§ The task: In the records below, tally every line containing "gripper". Report only the total.

[Dataset items]
+++
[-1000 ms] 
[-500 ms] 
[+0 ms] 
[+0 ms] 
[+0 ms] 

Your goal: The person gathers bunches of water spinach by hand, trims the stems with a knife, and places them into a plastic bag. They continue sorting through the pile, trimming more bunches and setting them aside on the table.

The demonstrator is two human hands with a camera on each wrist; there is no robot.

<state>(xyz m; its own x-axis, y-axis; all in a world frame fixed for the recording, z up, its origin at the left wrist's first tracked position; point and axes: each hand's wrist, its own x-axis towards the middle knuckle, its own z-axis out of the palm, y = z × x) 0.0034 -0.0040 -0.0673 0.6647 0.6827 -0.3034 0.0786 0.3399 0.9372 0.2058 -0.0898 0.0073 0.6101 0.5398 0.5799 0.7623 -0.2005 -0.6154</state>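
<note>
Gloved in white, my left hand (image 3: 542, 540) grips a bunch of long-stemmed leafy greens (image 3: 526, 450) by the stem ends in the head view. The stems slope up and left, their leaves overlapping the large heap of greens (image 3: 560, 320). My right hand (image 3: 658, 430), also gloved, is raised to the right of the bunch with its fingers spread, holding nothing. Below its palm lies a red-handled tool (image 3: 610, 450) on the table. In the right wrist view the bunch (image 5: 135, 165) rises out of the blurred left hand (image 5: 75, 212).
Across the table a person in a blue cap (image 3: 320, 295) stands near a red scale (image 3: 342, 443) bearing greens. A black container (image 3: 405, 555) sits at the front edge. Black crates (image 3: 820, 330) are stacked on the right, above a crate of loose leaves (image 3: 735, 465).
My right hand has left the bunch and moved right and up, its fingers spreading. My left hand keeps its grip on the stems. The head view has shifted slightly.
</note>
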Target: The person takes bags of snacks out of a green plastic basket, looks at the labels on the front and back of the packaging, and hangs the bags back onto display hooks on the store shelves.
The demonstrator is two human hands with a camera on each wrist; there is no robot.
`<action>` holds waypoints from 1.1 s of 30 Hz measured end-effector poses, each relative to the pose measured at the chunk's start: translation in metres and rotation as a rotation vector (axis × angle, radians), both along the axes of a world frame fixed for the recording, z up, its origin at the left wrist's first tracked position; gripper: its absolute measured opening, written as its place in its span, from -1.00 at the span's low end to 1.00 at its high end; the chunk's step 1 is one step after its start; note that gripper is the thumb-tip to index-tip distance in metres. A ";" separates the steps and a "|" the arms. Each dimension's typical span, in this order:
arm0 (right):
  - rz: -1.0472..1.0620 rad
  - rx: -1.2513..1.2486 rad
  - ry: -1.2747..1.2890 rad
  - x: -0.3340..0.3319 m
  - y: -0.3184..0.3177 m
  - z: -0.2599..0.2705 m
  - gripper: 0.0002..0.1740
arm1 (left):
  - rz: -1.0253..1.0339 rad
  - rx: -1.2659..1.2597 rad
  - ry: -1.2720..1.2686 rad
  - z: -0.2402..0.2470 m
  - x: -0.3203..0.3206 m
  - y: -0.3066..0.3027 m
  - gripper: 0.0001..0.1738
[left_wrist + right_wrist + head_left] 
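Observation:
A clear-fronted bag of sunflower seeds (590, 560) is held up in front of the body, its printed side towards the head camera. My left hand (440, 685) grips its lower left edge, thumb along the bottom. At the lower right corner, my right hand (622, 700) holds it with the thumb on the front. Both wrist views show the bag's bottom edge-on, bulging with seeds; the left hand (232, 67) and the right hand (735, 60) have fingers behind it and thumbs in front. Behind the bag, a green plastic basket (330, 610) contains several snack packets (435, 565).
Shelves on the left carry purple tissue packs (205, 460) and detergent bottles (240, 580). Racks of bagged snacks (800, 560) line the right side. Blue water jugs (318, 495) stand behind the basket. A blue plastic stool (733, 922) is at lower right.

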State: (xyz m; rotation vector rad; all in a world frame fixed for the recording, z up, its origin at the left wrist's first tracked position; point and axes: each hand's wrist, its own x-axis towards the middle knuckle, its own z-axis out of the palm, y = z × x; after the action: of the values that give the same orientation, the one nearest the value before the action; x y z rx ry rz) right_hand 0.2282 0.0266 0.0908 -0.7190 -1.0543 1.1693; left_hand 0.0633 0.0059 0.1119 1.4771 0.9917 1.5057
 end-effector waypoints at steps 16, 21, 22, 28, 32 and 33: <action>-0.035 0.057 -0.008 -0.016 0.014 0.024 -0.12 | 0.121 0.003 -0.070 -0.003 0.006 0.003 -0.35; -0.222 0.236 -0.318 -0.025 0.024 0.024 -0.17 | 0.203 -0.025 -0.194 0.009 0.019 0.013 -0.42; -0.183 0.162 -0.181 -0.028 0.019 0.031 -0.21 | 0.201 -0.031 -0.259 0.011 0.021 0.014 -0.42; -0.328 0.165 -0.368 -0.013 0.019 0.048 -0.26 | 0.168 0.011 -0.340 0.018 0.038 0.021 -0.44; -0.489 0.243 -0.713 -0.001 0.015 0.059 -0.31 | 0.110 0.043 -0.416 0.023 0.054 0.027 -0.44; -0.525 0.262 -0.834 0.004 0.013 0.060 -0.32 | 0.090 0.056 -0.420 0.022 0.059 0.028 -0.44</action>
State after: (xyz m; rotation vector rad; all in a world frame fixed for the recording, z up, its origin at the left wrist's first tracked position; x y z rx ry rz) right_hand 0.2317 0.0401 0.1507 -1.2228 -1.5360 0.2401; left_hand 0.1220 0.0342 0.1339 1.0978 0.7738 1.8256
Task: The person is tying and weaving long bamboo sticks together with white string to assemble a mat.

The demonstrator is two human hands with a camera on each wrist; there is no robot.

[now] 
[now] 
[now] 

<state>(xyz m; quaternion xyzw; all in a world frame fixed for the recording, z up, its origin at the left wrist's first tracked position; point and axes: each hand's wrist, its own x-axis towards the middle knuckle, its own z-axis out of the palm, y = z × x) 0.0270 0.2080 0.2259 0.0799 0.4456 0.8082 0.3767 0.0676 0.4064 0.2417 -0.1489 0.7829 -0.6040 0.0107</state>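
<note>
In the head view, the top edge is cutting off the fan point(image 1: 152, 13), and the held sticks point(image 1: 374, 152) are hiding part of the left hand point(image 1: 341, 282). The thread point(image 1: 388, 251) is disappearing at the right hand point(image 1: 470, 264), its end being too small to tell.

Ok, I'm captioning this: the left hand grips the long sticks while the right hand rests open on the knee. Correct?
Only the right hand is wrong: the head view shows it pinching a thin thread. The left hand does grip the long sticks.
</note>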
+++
§ Task result: 3